Una volta notificato l'atto di contestazione rileva la prescrizione ordinaria per le sanzioni amministrative pari a cinque anni.
Ed invero, le sanzioni amministrative irrogate, ai sensi dell'art. 59 del Testo Unico Ambiente (TUA) per prelievo abusivo di energia elettrica si prescrivono, pertanto, in 5 anni decorrenti dalla data di accertamento del fatto, termine entro il quale deve esser notificato l'atto di contestazione. Le sanzioni irrogate per prelievo abusivo di energia elettrica hanno natura di sanzioni amministrative e, quindi, trova applicazione l'art. 59
TUA e non l'art. 57 del medesimo testo unico che prevede, invece, l'interruzione della prescrizione nella sola ipotesi di recupero del credito di imposta ( c.f.r. CTR Napoli n. 5917/7/2020).

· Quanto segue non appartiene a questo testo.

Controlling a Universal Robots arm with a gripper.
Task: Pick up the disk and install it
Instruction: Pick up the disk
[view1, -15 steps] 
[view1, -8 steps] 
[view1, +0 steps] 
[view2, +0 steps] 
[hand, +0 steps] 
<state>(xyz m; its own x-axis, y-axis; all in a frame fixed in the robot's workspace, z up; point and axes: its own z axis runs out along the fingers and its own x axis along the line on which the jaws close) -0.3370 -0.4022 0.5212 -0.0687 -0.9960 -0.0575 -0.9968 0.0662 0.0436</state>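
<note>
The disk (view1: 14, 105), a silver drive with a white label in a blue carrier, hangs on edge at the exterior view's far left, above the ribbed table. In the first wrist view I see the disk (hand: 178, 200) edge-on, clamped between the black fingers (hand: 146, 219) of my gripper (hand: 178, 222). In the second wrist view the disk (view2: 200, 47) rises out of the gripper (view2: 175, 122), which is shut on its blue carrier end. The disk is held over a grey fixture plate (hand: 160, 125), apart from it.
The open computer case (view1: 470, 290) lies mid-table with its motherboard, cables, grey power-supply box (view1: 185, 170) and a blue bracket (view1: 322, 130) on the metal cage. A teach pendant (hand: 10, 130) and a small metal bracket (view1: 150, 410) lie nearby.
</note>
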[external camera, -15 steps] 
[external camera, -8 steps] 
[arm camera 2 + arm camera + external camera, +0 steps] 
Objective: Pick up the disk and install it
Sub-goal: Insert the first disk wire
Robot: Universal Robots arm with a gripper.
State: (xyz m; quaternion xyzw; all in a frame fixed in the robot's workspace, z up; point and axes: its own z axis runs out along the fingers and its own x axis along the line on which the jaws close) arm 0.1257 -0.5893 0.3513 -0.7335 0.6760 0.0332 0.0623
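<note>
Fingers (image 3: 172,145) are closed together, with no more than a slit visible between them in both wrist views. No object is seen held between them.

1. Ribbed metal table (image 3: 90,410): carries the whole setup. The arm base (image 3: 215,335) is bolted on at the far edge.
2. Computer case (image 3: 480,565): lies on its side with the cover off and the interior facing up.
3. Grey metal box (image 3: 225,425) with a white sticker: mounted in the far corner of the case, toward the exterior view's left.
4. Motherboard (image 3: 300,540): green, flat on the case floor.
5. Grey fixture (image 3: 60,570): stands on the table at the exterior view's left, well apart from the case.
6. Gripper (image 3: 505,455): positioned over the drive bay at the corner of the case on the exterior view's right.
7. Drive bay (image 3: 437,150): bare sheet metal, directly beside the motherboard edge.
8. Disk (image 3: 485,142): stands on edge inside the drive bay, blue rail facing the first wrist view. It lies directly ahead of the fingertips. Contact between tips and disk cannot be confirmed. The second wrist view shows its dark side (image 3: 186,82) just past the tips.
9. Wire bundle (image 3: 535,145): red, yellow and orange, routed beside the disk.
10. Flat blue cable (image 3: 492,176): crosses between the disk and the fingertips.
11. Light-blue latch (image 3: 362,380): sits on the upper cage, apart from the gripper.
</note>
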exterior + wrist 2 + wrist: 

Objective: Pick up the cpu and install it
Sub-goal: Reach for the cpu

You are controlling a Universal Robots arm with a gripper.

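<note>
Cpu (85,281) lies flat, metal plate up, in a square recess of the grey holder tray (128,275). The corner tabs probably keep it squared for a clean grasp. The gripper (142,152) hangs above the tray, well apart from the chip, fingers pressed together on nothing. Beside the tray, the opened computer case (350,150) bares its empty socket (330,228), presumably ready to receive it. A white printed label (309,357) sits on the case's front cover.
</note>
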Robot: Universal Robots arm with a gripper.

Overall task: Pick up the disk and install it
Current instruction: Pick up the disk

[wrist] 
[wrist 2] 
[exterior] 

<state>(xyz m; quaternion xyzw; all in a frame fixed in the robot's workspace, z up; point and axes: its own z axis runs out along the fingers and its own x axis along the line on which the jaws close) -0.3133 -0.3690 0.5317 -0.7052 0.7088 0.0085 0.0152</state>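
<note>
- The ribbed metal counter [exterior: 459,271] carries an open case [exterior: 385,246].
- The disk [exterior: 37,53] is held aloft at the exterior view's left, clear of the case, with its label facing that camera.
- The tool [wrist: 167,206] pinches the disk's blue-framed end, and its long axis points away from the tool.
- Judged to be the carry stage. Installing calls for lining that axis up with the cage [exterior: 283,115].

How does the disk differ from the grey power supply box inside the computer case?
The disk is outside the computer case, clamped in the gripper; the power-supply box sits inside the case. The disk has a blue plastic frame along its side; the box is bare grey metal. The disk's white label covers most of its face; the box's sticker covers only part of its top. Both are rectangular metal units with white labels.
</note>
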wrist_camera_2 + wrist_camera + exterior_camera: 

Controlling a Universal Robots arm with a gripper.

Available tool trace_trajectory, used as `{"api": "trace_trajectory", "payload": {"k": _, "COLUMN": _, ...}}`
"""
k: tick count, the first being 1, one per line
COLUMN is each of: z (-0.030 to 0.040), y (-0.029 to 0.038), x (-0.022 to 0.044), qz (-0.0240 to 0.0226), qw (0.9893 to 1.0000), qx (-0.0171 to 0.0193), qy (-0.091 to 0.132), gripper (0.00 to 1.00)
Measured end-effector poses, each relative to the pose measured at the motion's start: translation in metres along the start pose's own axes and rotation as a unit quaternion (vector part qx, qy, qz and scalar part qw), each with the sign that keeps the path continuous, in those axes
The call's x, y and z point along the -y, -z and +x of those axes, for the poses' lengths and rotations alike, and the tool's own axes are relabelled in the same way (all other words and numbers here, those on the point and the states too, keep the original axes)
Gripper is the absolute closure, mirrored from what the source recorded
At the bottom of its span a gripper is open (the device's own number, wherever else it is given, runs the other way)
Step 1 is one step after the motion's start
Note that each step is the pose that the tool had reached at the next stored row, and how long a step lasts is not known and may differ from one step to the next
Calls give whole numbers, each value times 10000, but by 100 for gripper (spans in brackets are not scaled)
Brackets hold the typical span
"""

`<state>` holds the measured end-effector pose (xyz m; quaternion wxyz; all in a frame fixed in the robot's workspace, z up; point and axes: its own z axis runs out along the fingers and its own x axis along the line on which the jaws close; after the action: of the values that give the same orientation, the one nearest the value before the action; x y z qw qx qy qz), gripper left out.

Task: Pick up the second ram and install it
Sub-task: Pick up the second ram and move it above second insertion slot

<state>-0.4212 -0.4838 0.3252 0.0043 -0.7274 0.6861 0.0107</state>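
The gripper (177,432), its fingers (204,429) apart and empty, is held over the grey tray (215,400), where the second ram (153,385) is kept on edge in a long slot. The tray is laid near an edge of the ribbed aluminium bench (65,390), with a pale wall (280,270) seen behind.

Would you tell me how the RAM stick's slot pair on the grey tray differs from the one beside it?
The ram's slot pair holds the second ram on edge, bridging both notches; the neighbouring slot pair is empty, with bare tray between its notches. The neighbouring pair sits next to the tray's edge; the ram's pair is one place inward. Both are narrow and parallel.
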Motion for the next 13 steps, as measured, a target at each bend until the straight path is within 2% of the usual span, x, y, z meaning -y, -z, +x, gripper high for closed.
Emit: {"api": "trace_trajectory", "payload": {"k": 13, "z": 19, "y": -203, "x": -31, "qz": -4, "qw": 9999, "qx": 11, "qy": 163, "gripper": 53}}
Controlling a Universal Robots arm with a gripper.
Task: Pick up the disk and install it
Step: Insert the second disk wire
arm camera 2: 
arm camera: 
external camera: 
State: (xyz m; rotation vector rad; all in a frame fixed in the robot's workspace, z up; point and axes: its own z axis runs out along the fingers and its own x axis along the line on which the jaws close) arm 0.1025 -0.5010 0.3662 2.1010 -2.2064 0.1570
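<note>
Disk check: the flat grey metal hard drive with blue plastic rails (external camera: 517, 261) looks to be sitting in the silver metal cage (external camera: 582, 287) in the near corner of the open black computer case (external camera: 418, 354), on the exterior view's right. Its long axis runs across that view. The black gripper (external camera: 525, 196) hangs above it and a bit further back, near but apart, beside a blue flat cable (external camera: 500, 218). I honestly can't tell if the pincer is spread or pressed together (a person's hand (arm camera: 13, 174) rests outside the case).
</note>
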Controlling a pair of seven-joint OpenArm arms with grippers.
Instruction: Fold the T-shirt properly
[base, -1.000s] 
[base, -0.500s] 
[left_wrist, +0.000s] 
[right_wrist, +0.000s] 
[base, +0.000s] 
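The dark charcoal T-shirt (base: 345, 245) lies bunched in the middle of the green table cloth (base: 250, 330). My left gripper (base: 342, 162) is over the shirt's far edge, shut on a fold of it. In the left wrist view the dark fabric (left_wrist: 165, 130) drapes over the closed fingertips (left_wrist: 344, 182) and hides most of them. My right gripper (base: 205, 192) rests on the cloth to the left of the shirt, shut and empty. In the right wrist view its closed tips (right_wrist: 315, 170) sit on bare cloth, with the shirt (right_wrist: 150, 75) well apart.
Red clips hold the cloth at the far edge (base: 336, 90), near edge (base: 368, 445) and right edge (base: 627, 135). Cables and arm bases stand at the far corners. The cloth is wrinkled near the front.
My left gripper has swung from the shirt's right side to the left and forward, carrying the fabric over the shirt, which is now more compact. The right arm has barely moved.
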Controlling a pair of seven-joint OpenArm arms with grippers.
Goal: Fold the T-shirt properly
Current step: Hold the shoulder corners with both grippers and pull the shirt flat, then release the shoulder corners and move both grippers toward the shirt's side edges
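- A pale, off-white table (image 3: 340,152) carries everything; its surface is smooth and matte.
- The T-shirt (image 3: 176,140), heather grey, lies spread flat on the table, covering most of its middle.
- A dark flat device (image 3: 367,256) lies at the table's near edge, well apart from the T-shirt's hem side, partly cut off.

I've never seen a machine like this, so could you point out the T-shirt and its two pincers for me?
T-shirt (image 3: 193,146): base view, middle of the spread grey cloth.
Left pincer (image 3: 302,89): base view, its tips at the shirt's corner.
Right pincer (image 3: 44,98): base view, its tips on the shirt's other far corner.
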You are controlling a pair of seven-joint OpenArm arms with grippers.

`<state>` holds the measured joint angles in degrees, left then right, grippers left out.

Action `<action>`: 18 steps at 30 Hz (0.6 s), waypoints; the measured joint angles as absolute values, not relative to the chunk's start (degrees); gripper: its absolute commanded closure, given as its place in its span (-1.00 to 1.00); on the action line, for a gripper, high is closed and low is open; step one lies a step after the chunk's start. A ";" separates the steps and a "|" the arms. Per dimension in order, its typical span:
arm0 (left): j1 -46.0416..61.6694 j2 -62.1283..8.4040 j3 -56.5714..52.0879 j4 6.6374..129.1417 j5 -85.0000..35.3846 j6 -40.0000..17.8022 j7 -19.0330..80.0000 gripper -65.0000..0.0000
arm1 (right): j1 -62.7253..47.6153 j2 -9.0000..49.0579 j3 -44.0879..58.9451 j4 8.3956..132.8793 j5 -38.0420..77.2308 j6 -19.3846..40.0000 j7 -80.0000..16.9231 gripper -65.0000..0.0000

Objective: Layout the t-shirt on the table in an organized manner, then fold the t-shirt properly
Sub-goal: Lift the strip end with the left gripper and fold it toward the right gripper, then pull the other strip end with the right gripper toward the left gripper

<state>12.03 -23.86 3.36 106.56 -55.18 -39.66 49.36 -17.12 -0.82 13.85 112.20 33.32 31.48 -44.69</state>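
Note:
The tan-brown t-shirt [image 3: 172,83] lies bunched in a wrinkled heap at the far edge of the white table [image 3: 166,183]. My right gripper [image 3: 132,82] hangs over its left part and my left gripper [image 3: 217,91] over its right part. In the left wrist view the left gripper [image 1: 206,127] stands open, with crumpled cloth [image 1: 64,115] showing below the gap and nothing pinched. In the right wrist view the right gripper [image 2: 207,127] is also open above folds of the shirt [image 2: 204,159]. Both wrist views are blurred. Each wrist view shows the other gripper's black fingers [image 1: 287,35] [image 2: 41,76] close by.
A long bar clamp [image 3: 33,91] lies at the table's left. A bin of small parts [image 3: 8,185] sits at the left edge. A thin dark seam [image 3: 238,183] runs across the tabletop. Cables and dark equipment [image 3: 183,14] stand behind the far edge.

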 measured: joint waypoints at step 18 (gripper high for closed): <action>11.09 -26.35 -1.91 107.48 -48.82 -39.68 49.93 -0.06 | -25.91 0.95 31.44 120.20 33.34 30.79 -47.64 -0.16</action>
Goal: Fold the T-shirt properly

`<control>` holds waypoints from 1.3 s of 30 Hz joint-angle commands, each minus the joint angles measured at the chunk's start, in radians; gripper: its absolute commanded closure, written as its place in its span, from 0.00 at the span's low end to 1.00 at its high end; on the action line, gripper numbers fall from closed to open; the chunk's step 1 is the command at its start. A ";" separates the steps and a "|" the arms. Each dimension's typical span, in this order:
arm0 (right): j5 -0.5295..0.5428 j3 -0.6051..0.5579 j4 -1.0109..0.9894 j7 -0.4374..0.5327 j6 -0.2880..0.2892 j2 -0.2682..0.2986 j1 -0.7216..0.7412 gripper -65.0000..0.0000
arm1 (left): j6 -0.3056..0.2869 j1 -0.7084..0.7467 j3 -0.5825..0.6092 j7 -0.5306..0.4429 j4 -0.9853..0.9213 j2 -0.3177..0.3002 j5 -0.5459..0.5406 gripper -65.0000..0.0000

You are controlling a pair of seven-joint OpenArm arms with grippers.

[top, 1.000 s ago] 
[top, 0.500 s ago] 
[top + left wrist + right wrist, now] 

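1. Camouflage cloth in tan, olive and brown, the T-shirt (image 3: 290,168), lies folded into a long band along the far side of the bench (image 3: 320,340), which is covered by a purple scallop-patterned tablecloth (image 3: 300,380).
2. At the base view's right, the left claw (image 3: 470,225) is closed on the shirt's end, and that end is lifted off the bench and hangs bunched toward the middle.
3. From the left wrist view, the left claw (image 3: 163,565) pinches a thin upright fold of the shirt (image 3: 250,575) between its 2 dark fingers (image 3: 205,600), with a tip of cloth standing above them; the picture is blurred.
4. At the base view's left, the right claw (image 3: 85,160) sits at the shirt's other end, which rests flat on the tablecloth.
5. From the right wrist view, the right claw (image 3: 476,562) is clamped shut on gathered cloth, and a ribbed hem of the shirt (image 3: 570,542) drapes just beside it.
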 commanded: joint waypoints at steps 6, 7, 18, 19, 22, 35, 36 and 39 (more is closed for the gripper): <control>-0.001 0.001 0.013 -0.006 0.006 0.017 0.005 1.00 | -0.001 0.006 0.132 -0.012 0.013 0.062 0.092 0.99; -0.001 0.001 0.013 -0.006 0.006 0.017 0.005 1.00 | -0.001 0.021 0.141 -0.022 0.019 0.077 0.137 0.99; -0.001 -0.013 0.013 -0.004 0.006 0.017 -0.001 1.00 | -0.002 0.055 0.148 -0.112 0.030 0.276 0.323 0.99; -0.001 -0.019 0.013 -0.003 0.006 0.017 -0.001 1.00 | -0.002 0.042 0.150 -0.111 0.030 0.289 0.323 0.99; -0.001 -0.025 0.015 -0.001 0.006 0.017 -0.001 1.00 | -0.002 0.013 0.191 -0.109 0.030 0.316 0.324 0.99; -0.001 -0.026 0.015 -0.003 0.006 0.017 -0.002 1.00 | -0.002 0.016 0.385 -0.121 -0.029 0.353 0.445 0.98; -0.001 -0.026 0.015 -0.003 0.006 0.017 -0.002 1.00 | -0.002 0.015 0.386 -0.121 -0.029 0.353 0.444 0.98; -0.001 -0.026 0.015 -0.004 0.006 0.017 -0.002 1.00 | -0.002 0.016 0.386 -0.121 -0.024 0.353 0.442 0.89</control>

La giurisprudenza ha chiarito che le sanzioni previste dal D.Lgs. n. 504 del 1995, art. 59, hanno natura amministrativa e assolvono ad un'autonoma funzione ripristinatoria del bene giuridico leso, da individuare nella sottrazione del consumo all'imposta, e non hanno finalità punitive, producendo effetti sul soggetto obbligato all'adempimento fiscale, indipendentemente dall'essere o meno quest'ultimo l'autore dell'abusivo prelievo ( c.f.r. Cass., 4 giugno 2019, n. 15201).
Ciò posto, considerato che l'atto di contestazione accerta la condotta sanzionata come consumata fino al
19.4.21, considerato che l'atto opposto è stato notificato in data 12.7.25, questo giudicante rileva l'infondatezza della dedotta eccezione di prescrizione.
Alla luce delle suesposte considerazioni, quindi, il ricorso non merita accoglimento.
Circa il governo delle spese del presente procedimento, tenuto conto del rigetto della domanda, visto l'art. 15 Dlgs n. 546/92, questo giudice decide come da dispositivo che segue, tenuto conto del valore della domanda, della non particolare complessità in fatto e diritto delle questioni affrontate, oltre che dell'attività processuale svolta.
P.Q.M.
La Corte di Giustizia Tributaria di Primo Grado di Caserta, sez. IV, in composiizone monocratica così decide:
- rigetta la domanda;
- condanna il ricorrente al pagamento delle spese del presente procedimento in favore del resistente costituito liquidate in € 1000,00 per onorari, oltre accessori di legge.